Pick out each line in these entries that contains the string "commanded".

#### RECORDS SUPPLIED ####

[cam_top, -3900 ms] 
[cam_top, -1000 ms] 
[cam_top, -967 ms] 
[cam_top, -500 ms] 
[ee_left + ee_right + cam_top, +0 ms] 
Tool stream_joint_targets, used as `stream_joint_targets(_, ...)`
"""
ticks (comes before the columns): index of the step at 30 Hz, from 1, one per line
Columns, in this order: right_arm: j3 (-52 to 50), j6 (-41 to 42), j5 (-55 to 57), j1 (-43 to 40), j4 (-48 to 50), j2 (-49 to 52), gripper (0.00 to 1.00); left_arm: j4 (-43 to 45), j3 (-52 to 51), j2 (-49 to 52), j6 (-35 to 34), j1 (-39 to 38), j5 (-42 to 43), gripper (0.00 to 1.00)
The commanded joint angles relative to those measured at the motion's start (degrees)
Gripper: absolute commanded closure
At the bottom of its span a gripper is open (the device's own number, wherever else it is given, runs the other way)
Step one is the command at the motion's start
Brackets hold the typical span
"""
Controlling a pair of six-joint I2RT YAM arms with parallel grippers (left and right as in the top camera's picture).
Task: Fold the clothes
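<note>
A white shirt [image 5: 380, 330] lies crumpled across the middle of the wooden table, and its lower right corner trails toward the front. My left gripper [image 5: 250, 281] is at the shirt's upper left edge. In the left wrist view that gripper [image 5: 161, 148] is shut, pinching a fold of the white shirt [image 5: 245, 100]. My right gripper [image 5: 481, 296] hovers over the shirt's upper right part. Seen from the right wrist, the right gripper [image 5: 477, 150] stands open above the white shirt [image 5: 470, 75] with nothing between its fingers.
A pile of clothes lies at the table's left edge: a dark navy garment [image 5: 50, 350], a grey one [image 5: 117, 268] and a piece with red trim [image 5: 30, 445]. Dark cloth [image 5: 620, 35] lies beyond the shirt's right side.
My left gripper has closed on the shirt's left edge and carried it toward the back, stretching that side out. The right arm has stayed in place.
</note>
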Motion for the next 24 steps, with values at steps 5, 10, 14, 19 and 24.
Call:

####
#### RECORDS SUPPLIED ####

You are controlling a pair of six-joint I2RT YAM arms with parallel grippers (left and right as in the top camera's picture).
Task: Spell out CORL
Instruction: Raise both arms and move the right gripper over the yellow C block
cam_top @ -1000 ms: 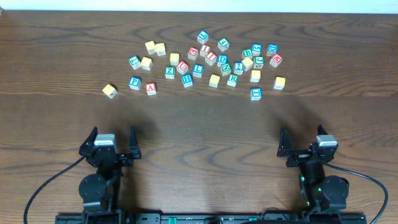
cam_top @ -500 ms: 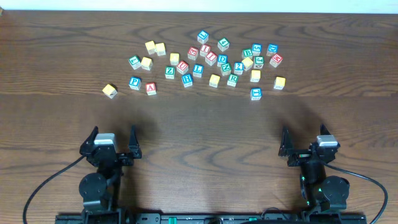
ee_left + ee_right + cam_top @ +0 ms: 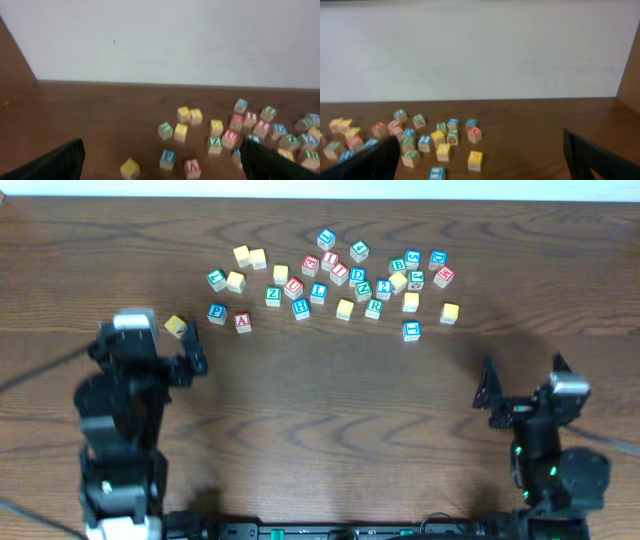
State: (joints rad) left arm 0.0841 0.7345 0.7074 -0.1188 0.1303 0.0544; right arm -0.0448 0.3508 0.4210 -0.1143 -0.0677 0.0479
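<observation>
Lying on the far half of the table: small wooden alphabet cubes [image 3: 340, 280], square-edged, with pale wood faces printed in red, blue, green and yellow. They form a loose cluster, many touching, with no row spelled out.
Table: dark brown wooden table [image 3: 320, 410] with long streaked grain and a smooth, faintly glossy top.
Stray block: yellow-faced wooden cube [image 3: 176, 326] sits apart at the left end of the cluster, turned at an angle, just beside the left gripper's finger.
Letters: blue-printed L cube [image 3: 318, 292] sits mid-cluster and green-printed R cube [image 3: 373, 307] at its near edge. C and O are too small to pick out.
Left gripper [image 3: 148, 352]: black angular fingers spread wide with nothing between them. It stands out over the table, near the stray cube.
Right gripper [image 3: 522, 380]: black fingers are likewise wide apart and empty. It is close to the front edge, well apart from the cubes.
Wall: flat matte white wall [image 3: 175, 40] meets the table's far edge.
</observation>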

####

• **FINISHED TASK**
The commanded joint angles relative to those measured at the motion's start (degrees)
Gripper: absolute commanded closure

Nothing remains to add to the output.